ASSIGNMENT: Report every line of the records that includes the word "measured".

Stored items
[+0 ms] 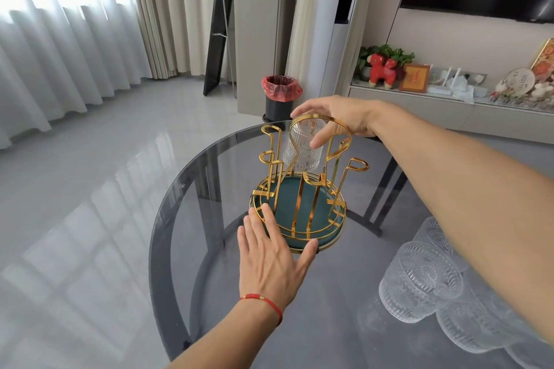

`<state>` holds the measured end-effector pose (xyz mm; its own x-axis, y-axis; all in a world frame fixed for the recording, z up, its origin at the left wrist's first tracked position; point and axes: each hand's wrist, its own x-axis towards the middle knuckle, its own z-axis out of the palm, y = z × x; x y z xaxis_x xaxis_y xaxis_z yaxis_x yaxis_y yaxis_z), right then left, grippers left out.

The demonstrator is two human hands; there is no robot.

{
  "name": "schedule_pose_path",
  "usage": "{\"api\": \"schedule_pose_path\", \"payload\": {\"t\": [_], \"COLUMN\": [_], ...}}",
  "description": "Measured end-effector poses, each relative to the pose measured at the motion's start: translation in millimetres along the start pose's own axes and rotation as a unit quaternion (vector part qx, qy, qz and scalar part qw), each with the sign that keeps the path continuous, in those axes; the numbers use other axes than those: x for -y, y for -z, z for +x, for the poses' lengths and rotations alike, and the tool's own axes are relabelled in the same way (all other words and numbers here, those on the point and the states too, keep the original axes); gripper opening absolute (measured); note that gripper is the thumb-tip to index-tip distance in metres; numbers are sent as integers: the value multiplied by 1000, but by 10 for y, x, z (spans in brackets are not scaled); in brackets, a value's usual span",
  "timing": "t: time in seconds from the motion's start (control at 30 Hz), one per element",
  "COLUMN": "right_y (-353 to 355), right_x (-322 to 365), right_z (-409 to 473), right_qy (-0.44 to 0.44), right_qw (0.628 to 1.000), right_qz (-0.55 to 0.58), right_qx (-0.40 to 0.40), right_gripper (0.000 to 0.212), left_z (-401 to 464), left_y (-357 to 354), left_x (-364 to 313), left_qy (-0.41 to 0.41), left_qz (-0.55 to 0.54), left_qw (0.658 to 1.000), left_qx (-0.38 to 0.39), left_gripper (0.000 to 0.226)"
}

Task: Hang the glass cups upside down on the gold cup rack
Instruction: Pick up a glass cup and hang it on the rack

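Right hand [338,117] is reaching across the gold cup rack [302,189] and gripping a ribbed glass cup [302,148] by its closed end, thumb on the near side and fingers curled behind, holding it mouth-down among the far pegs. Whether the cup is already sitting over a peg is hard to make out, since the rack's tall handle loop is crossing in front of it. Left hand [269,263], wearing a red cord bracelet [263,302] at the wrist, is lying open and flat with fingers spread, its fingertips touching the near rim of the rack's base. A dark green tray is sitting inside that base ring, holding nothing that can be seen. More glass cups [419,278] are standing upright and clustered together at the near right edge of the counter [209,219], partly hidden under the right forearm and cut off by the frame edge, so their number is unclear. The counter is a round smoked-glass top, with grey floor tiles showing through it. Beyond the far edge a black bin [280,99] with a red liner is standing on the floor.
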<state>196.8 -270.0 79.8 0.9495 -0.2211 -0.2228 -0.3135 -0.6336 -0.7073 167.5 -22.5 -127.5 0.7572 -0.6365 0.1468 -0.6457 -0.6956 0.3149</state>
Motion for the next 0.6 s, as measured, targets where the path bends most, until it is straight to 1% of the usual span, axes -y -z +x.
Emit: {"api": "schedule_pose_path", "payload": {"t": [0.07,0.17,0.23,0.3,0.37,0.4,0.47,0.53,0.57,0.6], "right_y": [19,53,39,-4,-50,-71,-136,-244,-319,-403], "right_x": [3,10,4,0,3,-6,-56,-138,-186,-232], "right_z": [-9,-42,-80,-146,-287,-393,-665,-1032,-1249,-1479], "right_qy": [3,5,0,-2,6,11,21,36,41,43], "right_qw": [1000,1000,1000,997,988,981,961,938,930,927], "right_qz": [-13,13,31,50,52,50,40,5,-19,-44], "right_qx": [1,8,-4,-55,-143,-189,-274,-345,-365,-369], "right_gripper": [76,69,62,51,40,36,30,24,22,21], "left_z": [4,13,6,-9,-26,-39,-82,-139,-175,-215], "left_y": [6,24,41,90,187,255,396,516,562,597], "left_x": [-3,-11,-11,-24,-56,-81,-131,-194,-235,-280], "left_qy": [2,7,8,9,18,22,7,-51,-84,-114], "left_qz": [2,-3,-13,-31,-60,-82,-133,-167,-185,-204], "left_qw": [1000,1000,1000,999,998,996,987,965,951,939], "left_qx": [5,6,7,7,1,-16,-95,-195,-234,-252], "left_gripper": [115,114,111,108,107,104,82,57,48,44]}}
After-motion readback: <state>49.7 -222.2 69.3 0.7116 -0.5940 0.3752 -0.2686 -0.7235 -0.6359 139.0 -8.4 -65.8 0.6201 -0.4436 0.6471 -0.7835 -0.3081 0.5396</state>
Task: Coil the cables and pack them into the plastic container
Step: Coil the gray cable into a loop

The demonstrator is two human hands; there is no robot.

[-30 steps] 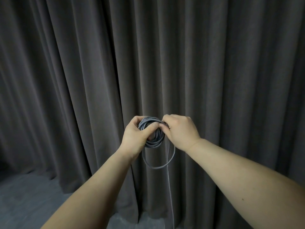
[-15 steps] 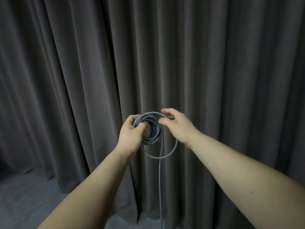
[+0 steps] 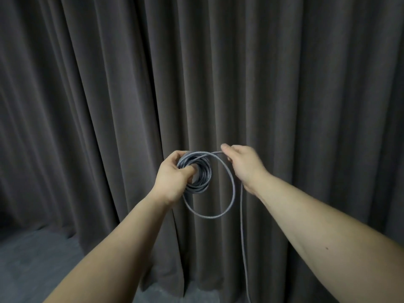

EXERCISE ANSWER:
`<state>` holds the measured end-effector pose (xyz mm; its own x-axis, y-axis; all in a world frame fixed for the recording, z up, its origin at the left wrist's first tracked position; point and axes: each hand's wrist, its own x-axis towards the middle knuckle, its own z-axis out of the palm, y = z × x; x y z xaxis_x xaxis_y xaxis_z yaxis_x yaxis_y yaxis_z), right then left, grippers left out.
  "description": "Measured end-effector poses, each relative to the pose measured at the motion's start: translation in millimetres along the start pose's own axes and rotation as a unit quaternion (vector part qx, qy, qz and scalar part qw), each with the sign that keeps the path continuous, in those axes; the numbers use other axes than those: x for -y, y for -z, z for +x, for the poses' lengths and rotations alike, and the tool's own axes are relabelled in the same way (all other words and numbers here, those on the point and the states too, keep the original axes); gripper opening absolute (measured); note that gripper is the thumb-tip to index-tip distance in metres; numbers are sent as integers: the value multiplied by 1000, but by 10 for y, x, z (spans in brackets are not scaled); in brackets, a value's usual span",
Motion for the next 0.6 s, as measured, targets where the path bends most, until it is straight to 1% of the usual span, axes -y -z +x.

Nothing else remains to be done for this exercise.